## [WHAT IS EXPECTED]
When you reach the line with "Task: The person" in the data below, begin printing lines exactly, and stop once the line with "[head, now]" has been printed.
[GIVEN DATA]
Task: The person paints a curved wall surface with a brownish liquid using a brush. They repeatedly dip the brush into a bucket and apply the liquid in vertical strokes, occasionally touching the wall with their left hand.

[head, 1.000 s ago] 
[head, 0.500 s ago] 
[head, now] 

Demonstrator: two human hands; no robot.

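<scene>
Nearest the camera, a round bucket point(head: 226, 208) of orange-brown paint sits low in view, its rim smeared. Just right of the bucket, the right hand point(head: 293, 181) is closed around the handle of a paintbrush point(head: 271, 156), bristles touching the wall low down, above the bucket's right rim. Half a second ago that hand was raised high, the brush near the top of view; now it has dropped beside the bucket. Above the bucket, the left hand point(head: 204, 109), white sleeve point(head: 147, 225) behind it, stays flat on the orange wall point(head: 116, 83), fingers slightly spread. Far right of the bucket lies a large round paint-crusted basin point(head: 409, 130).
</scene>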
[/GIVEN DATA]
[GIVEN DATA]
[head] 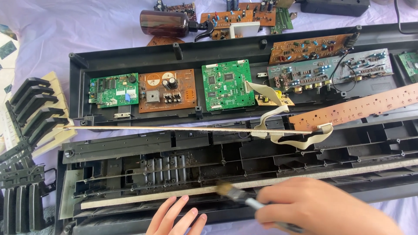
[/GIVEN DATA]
## [TASK OUTPUT]
Task: The person paints a curved wall surface with a brownish liquid using a brush. They repeatedly dip the brush into a bucket and apply the liquid in vertical strokes, occasionally touching the wall with their left hand.

[head, 1.000 s ago] 
[head, 0.500 s ago] 
[head, now] 

The answer contains nothing more.